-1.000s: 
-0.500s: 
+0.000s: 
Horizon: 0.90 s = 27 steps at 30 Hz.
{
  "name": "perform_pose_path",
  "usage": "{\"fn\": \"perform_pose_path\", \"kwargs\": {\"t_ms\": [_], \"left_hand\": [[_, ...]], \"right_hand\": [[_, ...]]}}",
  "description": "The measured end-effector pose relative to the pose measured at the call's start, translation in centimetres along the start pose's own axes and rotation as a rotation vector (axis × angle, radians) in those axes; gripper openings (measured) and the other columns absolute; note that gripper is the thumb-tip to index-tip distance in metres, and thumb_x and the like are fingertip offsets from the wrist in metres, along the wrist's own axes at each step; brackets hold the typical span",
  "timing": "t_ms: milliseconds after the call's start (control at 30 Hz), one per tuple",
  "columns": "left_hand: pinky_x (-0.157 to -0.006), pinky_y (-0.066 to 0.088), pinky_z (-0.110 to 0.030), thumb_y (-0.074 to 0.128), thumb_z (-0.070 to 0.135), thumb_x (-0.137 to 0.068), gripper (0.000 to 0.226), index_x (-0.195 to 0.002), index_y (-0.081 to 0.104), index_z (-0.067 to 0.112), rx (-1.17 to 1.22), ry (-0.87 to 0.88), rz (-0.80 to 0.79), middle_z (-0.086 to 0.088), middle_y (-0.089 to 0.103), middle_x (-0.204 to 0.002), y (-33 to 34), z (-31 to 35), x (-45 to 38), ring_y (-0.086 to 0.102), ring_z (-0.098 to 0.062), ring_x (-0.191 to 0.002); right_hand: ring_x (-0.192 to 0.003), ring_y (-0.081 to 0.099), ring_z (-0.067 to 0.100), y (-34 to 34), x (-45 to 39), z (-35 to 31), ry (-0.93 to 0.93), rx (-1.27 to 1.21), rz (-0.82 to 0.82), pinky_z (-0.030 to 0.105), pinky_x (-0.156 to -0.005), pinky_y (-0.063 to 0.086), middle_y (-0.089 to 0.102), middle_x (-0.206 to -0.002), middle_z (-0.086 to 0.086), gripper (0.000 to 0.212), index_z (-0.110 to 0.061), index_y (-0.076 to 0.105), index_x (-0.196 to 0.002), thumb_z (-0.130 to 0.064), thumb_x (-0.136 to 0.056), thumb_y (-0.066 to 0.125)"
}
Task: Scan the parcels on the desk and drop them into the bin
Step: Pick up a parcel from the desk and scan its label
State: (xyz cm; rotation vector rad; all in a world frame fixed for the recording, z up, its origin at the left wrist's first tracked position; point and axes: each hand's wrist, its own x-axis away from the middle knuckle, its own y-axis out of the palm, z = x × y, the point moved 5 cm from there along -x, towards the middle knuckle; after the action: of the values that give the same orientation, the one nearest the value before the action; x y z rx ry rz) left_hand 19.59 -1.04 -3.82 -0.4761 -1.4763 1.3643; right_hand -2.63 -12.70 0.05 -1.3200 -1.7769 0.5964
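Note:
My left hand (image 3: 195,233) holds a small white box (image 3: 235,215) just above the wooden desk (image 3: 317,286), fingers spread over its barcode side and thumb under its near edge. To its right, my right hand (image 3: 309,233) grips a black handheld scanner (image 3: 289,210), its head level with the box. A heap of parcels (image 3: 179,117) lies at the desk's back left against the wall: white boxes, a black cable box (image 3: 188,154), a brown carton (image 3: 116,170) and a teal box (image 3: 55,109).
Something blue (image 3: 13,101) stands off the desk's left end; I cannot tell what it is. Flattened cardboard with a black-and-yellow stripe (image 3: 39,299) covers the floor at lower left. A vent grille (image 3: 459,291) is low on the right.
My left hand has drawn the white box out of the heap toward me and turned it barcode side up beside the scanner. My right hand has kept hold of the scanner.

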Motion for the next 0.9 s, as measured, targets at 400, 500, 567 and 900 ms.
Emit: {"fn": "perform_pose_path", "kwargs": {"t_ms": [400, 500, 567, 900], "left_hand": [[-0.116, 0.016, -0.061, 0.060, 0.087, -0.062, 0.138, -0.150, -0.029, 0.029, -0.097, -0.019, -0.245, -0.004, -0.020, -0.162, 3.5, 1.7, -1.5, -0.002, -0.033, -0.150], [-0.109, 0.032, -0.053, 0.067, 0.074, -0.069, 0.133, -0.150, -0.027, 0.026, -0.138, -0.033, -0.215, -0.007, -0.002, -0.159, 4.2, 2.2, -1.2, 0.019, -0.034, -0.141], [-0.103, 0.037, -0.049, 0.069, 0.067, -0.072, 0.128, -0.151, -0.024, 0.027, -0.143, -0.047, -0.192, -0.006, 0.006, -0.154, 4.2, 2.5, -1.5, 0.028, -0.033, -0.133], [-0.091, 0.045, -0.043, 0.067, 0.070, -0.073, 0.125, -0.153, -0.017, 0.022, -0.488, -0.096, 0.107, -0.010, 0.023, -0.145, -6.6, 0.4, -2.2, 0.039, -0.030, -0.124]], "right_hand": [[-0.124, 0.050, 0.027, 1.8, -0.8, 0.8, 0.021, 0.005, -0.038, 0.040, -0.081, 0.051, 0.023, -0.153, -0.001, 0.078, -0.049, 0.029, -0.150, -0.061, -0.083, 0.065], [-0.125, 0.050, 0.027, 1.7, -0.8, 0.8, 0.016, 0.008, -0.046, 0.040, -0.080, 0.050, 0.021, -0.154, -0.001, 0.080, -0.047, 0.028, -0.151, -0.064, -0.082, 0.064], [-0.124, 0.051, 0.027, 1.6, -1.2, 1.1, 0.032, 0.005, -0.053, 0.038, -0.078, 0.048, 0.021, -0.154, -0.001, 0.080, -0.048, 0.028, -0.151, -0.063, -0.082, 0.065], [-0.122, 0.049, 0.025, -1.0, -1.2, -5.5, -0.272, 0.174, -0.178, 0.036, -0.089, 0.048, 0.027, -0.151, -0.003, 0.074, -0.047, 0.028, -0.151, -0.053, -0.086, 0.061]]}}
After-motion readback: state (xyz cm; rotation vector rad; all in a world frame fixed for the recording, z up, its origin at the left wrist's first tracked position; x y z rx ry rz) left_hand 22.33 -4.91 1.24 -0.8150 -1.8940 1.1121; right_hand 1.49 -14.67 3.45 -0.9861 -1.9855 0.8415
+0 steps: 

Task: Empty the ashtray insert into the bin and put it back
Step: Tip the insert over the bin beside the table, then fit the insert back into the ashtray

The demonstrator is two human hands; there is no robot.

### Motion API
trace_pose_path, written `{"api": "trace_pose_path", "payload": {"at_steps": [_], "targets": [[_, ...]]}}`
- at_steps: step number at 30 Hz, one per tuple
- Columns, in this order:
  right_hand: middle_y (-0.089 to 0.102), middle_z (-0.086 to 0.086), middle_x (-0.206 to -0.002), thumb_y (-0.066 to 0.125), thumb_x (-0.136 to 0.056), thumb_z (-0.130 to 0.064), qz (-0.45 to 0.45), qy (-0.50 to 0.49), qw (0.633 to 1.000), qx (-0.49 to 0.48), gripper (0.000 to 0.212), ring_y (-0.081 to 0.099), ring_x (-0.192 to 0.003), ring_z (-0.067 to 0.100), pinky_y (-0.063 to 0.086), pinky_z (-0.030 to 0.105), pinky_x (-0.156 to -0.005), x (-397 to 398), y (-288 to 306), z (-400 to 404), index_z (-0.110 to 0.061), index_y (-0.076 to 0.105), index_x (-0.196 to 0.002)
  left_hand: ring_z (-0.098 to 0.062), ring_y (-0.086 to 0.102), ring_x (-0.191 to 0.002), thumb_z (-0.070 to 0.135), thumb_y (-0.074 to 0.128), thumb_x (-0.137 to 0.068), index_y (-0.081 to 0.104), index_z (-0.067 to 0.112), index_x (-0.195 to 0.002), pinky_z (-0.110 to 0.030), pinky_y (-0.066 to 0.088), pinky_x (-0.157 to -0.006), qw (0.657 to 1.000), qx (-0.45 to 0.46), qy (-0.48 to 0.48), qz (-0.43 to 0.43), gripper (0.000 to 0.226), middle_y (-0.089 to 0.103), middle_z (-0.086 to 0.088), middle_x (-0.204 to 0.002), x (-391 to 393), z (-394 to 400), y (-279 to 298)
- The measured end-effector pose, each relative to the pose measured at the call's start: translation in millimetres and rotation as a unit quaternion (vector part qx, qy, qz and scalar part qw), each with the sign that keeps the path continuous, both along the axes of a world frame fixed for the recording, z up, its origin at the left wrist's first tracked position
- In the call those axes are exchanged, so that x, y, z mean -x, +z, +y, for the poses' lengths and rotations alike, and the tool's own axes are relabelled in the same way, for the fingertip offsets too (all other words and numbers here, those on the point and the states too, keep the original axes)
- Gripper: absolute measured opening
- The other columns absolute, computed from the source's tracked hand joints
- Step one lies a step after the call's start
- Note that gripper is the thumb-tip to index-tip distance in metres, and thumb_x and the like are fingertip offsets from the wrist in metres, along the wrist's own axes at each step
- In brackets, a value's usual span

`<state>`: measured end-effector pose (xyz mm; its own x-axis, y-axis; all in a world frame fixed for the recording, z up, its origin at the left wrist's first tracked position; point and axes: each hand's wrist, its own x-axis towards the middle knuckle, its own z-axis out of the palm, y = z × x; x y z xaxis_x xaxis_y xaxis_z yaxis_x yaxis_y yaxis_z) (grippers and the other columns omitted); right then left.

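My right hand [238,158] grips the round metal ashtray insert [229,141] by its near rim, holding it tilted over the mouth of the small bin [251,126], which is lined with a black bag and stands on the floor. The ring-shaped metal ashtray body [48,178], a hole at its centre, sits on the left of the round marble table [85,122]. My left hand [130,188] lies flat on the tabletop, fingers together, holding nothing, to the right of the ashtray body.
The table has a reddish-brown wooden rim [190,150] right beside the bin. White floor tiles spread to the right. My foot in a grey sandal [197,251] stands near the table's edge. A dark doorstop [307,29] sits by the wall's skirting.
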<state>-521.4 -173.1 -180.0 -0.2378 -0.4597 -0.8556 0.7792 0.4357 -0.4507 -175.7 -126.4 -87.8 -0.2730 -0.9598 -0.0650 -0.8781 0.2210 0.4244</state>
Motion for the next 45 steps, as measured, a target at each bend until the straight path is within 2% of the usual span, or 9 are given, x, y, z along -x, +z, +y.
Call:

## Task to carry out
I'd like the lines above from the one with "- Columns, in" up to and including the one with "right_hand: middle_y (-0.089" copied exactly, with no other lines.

## Response to this task
- Columns, in this order:
  right_hand: middle_y (-0.089 to 0.102), middle_z (-0.086 to 0.086), middle_x (-0.206 to -0.002), thumb_y (-0.066 to 0.125), thumb_x (-0.136 to 0.056), thumb_z (-0.130 to 0.064), qz (-0.45 to 0.45), qy (-0.50 to 0.49), qw (0.633 to 1.000), qx (-0.49 to 0.48), gripper (0.000 to 0.212), ring_y (-0.081 to 0.099), ring_x (-0.192 to 0.003), ring_z (-0.067 to 0.100), pinky_y (-0.063 to 0.086), pinky_z (-0.030 to 0.105), pinky_x (-0.156 to -0.005), x (-397 to 398), y (-288 to 306), z (-400 to 404), index_z (-0.110 to 0.061), index_y (-0.076 to 0.105), index_x (-0.196 to 0.002)

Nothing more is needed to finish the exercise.